記憶にせよ勉強にせよ、「なぜ自分がそれをやるのか」という目的、つまりゴールを明確にする必要があります。それが大前提であって「何となく、やらなきゃ」という漠然とした焦りからスタートすると、せっかくの努力も報われないと思います。


必要に応じてインターネットなどで調べられるものなら、調べ方や資料の所在だけ覚えておく。自分で記憶したほうがラクなものは記憶する。そうやって整理することで、絶対に覚えなければならないものを絞り込むのです。要するに限られたリソースをどうマネジメントするか。結局のところ記憶術とは、戦略論、問題解決法といっていいのではないでしょうか。

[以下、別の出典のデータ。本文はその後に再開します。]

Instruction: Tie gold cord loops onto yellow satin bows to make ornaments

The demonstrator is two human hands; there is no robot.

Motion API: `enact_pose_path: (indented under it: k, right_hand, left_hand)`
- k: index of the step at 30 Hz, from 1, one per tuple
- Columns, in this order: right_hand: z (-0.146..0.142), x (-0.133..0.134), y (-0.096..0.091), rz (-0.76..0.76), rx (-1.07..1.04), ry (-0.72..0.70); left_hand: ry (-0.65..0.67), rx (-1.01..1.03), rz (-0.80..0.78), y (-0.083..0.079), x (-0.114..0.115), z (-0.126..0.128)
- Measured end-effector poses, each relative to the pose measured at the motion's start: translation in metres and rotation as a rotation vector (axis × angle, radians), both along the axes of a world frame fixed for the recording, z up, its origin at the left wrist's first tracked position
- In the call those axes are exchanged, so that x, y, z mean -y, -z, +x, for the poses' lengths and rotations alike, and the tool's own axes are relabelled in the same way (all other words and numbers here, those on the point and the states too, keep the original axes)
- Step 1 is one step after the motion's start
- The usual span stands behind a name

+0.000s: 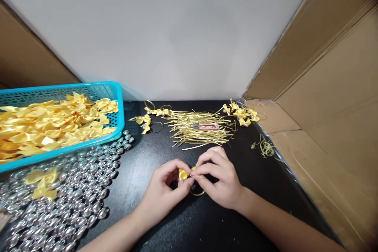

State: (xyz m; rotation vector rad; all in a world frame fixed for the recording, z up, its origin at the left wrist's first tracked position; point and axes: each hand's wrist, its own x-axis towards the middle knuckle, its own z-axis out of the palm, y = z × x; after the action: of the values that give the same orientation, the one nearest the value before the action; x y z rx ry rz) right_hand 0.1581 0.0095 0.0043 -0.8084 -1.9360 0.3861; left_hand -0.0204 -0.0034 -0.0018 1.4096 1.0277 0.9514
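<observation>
My left hand (165, 189) and my right hand (220, 179) meet over the black table (177, 224), fingers pinched together on a small yellow satin bow (184, 173). A thin gold wire loop (197, 193) hangs from the bow below my fingers. Both hands are closed around this piece. A pile of gold wire strips (197, 129) lies just beyond my hands, with pink snips (206, 126) resting on top of it.
A turquoise basket (118, 102) full of yellow bows stands at the left. Silver beads (67, 201) are heaped in front of it, with loose bows on top. Finished bows (240, 113) lie at the back right and others at the back centre (147, 119). Cardboard walls (325, 98) close the right side.
</observation>
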Motion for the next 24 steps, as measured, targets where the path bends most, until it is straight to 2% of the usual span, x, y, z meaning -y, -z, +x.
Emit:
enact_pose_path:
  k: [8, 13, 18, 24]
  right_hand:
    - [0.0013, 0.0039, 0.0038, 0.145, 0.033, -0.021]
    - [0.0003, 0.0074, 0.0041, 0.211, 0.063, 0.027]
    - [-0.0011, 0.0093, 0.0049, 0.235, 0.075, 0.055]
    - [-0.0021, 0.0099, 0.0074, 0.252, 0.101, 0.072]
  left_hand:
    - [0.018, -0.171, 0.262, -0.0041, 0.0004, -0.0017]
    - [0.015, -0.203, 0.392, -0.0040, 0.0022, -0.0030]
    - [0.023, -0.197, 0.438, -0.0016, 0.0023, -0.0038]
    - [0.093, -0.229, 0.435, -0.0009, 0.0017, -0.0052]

統計分析は単なる現状把握ではなく、「次にどのような行動を取ればいいのか」というアイデアにつながるかが重要なのです。


最近「ビッグデータ」という言葉をよく聞きます。ですが、データは多ければいいわけではなく、正しい判断に必要なだけで十分というのが私の考え方です。膨大な量のデータをそのまま解析してどれだけの価値が生まれるのか、冷静に考える必要があります。それに、大規模デ-夕を処理するにはそれなりの投資が必要です。データ分析会社の主張を鵜呑みにせず、投資に見合う価値があるかを考えるべきです。


これまでみなさんが習ってきた統計学は、無味乾燥で退屈なものだったかもしれません。それは「なぜ、統計学を学ぶのか」「統計学は何の役に立つのか」が明確ではなかったからだと思います。私が「統計学」の本を出そうと思ったのはまさに、その意義を知ってもらいたかったから。実際、統計学の活用はあらゆる最先端分野に広がっています。新薬開発や疫学調査などはもちろん、マーケティングや教育、あるいは「アフリカの貧困をどうやってなくすか」といった研究まで、統計学が幅広く役に立っています。現代のありとあらゆる難しい問題を解くカギは、統計学にあるのです。